◆ TASK REQUIREMENTS
Could you retype the whole listing, word for word?

◆ RECORDED INFORMATION
↓↓↓

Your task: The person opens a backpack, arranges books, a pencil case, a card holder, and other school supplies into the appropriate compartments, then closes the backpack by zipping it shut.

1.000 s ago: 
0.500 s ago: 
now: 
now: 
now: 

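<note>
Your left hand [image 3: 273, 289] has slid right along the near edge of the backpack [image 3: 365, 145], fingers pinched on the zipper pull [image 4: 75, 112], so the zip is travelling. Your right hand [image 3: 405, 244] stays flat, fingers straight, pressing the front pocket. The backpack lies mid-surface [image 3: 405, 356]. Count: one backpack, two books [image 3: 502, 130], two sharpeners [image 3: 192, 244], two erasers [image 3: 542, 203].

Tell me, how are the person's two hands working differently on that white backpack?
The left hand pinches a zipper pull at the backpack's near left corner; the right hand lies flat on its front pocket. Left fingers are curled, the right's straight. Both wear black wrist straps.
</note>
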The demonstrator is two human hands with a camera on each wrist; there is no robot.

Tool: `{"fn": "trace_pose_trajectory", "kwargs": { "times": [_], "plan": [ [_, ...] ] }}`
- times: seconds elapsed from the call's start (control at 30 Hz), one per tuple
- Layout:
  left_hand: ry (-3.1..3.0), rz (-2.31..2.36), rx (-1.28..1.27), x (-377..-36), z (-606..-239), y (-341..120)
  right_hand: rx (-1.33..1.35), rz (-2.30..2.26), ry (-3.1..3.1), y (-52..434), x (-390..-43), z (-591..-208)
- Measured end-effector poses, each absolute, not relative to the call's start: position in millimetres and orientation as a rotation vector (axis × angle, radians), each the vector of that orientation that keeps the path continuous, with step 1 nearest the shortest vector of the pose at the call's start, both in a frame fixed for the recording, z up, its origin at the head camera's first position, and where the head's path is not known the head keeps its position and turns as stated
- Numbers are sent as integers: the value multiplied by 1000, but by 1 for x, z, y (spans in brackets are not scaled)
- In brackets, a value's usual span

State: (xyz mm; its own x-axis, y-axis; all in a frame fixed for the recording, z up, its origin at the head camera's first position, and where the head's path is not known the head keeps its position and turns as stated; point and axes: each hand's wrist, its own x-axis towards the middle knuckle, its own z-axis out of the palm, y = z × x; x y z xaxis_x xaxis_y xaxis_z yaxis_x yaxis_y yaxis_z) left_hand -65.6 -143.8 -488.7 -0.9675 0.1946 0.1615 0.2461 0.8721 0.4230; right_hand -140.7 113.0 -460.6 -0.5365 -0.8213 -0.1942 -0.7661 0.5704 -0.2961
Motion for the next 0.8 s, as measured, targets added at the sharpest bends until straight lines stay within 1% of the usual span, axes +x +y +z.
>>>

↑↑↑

◆ RESULT
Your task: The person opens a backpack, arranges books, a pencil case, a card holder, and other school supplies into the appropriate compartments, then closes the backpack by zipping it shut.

1.000 s ago: 
0.500 s ago: 
now: 
now: 
now: 

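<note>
Your left hand [image 3: 273, 289] has slid right along the near edge of the backpack [image 3: 365, 145], fingers pinched on the zipper pull [image 4: 75, 112], so the zip is travelling. Your right hand [image 3: 405, 244] stays flat, fingers straight, pressing the front pocket. The backpack lies mid-surface [image 3: 405, 356]. Count: one backpack, two books [image 3: 502, 130], two sharpeners [image 3: 192, 244], two erasers [image 3: 542, 203].

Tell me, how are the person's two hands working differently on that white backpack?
The left hand pinches a zipper pull at the backpack's near left corner; the right hand lies flat on its front pocket. Left fingers are curled, the right's straight. Both wear black wrist straps.
</note>
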The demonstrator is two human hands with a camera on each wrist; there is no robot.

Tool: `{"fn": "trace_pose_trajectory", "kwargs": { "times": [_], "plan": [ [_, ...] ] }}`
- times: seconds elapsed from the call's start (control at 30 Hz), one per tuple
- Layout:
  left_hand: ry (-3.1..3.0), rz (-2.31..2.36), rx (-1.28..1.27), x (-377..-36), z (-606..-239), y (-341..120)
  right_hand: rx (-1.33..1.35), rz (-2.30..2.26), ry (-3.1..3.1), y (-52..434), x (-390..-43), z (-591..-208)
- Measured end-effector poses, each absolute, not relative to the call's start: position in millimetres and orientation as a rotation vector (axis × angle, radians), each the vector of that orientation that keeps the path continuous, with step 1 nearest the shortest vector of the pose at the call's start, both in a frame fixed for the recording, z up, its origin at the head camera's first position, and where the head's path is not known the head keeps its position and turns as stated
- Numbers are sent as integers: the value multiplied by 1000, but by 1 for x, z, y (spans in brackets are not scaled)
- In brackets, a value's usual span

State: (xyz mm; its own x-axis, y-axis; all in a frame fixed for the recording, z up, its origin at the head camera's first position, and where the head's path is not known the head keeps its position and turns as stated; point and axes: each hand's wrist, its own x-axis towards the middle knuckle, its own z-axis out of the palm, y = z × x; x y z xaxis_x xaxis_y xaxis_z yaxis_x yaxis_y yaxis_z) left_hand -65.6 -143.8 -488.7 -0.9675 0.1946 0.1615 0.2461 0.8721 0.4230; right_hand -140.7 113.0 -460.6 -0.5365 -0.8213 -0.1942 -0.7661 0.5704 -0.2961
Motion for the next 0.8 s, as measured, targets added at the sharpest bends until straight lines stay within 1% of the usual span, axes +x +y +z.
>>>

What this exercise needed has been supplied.